# [WHAT THIS TASK INVOLVES]
Exactly as written, set down each line of the data below except its pictures.

# [DATA EXTRACT]
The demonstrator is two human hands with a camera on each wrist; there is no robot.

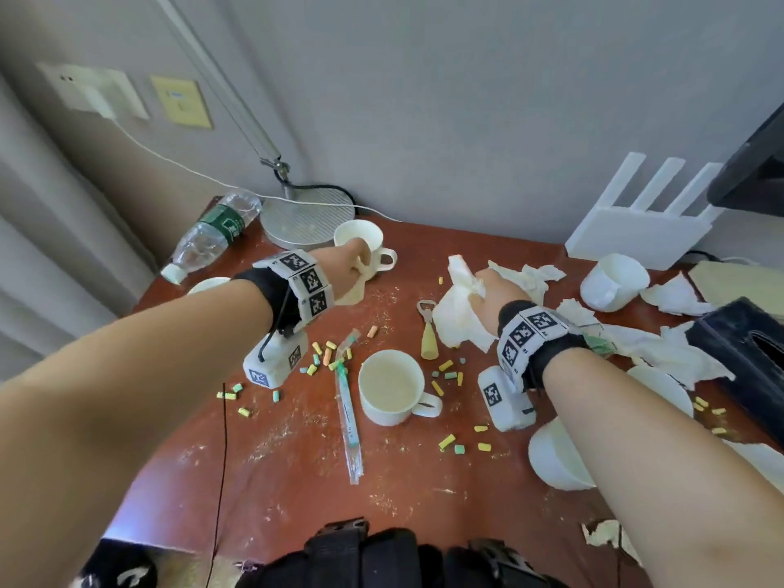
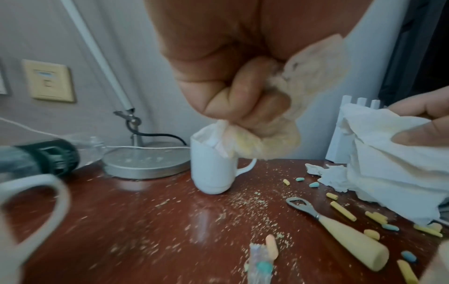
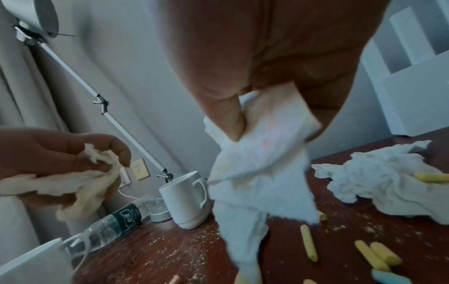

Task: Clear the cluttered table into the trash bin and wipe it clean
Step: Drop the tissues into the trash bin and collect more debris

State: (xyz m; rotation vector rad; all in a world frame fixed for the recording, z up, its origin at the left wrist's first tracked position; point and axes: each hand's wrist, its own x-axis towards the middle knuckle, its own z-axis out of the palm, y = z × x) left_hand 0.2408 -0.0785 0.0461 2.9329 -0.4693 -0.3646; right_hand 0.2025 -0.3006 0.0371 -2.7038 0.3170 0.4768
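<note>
My left hand (image 1: 354,265) grips a yellow-stained crumpled tissue (image 2: 279,134) above the red-brown table (image 1: 297,439), just in front of a white mug (image 1: 360,244) by the lamp base. My right hand (image 1: 488,290) holds a large white tissue (image 1: 458,320) lifted over the table's middle; its lower end hangs down (image 3: 243,230). More crumpled tissues (image 1: 526,273) lie behind and to the right of that hand. Coloured pellets (image 1: 326,354), crumbs, a plastic wrapper (image 1: 350,418) and a bottle opener (image 1: 428,333) litter the table.
A mug (image 1: 392,388) with beige liquid stands mid-table. A plastic bottle (image 1: 212,235) lies at back left beside the lamp base (image 1: 305,218). White cups (image 1: 613,282), bowls (image 1: 555,456), a black tissue box (image 1: 746,367) and a white rack (image 1: 645,222) crowd the right side.
</note>
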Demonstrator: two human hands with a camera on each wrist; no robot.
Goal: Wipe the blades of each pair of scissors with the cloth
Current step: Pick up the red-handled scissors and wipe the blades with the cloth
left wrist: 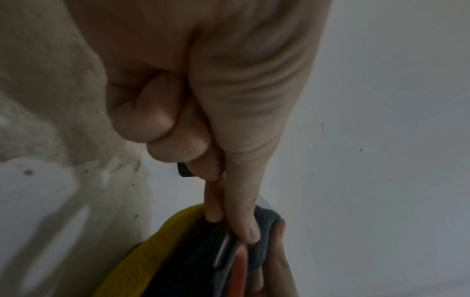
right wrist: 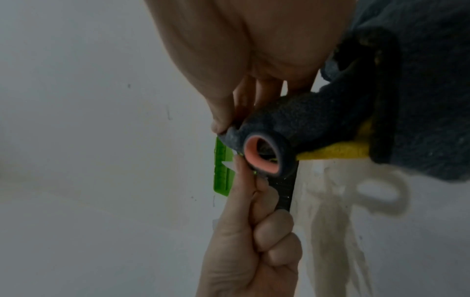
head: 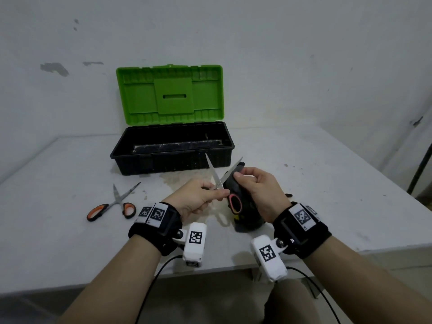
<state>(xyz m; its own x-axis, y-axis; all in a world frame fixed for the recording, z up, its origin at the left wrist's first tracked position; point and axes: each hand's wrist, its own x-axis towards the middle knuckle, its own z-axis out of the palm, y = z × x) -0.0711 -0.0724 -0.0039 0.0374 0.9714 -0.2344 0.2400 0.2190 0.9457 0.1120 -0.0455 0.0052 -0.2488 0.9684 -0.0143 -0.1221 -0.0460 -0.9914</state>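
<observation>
Grey desk (head: 327, 195) against a pale wall, w/ stains near the middle. At the back sits a toolbox (head: 171, 155): black tub, green lid (head: 170, 94) swung up & open.

Both forearms reach in from the bottom edge, each w/ a black wrist strap carrying white marker blocks & cables.

Dark grey cloth (head: 243, 204) w/ a yellow edge hangs from the right hand (head: 259, 190) down to the desk, just in front of the toolbox. Right-hand fingers (head: 245, 174) are curled round the cloth, pinching it onto one blade of the held scissors (head: 222, 176); thumb on the near side, other fingers behind.

Left hand (head: 196, 197) grips those scissors close to the pivot, thumb & forefinger clamped on the metal, remaining fingers curled in. Blades are spread in a V above the desk, tips pointing toward the toolbox; left blade bare, right blade partly wrapped by the cloth. One handle loop, black w/ pinkish-orange lining, shows between the hands; right wrist view has it at centre w/ cloth draped over it. The other loop can't be made out.

Second scissors (head: 112, 204), orange & black handles, lie flat on the desk left of the left wrist, blades slightly apart, well clear of both hands.
</observation>
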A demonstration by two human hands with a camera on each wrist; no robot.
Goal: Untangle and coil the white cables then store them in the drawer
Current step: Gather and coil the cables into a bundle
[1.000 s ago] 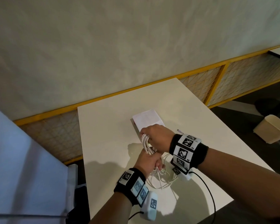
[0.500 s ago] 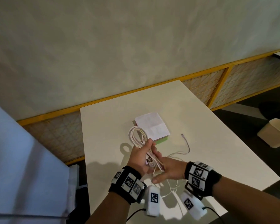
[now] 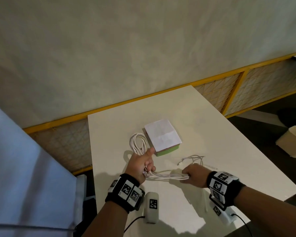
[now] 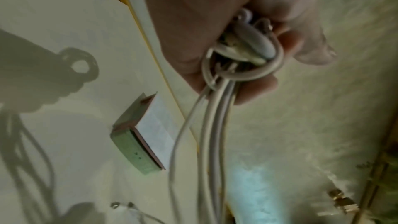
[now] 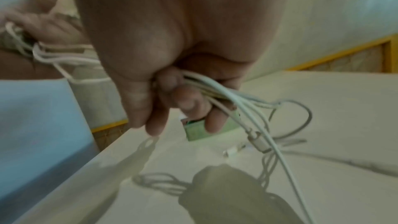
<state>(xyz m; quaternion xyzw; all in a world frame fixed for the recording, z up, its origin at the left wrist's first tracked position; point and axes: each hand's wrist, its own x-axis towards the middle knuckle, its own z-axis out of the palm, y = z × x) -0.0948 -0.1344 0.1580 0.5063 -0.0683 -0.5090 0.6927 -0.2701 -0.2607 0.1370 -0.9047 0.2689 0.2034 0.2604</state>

# [WRITTEN RESPONSE]
The demonstrator is two human hands with a camera on each wrist; there is no robot.


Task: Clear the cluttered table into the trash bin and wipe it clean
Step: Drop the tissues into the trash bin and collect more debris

State: (xyz m; rotation vector rad; all in a world frame fixed for the recording, z up, its origin at the left wrist's first tracked position; point and axes: each hand's wrist, its own x-axis towards the middle knuckle, its own z-axis out of the palm, y = z × x) left_hand 0.2408 -0.0785 0.0461 2.9329 -0.4693 -0.3646; right_hand 0.2025 -0.3006 0.0371 -2.7038 0.3170 0.4768
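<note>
My left hand (image 1: 354,265) grips a yellow-stained crumpled tissue (image 2: 279,134) above the red-brown table (image 1: 297,439), just in front of a white mug (image 1: 360,244) by the lamp base. My right hand (image 1: 488,290) holds a large white tissue (image 1: 458,320) lifted over the table's middle; its lower end hangs down (image 3: 243,230). More crumpled tissues (image 1: 526,273) lie behind and to the right of that hand. Coloured pellets (image 1: 326,354), crumbs, a plastic wrapper (image 1: 350,418) and a bottle opener (image 1: 428,333) litter the table.
A mug (image 1: 392,388) with beige liquid stands mid-table. A plastic bottle (image 1: 212,235) lies at back left beside the lamp base (image 1: 305,218). White cups (image 1: 613,282), bowls (image 1: 555,456), a black tissue box (image 1: 746,367) and a white rack (image 1: 645,222) crowd the right side.
</note>
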Demonstrator: two human hands with a camera on each wrist; no robot.
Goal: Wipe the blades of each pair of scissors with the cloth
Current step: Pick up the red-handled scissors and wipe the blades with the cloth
left wrist: 
right wrist: 
head: 
<state>(xyz m; its own x-axis, y-axis; all in a world frame fixed for the recording, z up, its origin at the left wrist's first tracked position; point and axes: each hand's wrist, its own x-axis towards the middle knuckle, its own z-axis out of the palm, y = z × x) -0.0711 -0.0724 -0.0039 0.0374 0.9714 -0.2344 0.2400 0.2190 0.9457 0.1120 -0.0455 0.0052 -0.2488 0.9684 -0.0143 -0.1221 -0.0460 -0.9914</state>
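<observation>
Grey desk (head: 327, 195) against a pale wall, w/ stains near the middle. At the back sits a toolbox (head: 171, 155): black tub, green lid (head: 170, 94) swung up & open.

Both forearms reach in from the bottom edge, each w/ a black wrist strap carrying white marker blocks & cables.

Dark grey cloth (head: 243, 204) w/ a yellow edge hangs from the right hand (head: 259, 190) down to the desk, just in front of the toolbox. Right-hand fingers (head: 245, 174) are curled round the cloth, pinching it onto one blade of the held scissors (head: 222, 176); thumb on the near side, other fingers behind.

Left hand (head: 196, 197) grips those scissors close to the pivot, thumb & forefinger clamped on the metal, remaining fingers curled in. Blades are spread in a V above the desk, tips pointing toward the toolbox; left blade bare, right blade partly wrapped by the cloth. One handle loop, black w/ pinkish-orange lining, shows between the hands; right wrist view has it at centre w/ cloth draped over it. The other loop can't be made out.

Second scissors (head: 112, 204), orange & black handles, lie flat on the desk left of the left wrist, blades slightly apart, well clear of both hands.
</observation>
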A demonstration by two human hands with a camera on each wrist; no robot.
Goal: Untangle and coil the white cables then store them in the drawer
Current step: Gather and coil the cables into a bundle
[1.000 s ago] 
[0.500 s ago] 
[now] 
[now] 
[now] 
<state>(xyz m; quaternion xyzw; all in a world frame fixed for the recording, z up, its origin at the left wrist's first tracked position; point and axes: each hand's wrist, its own x-axis towards the middle knuckle, its own z-axis out of the palm, y = z × x) -0.0948 -0.1344 0.1580 0.5063 -0.0683 -0.5090 0.6927 -0.2701 -0.2607 0.1370 -0.9047 0.2689 0.2034 0.2604</state>

The exercise has been fully answered.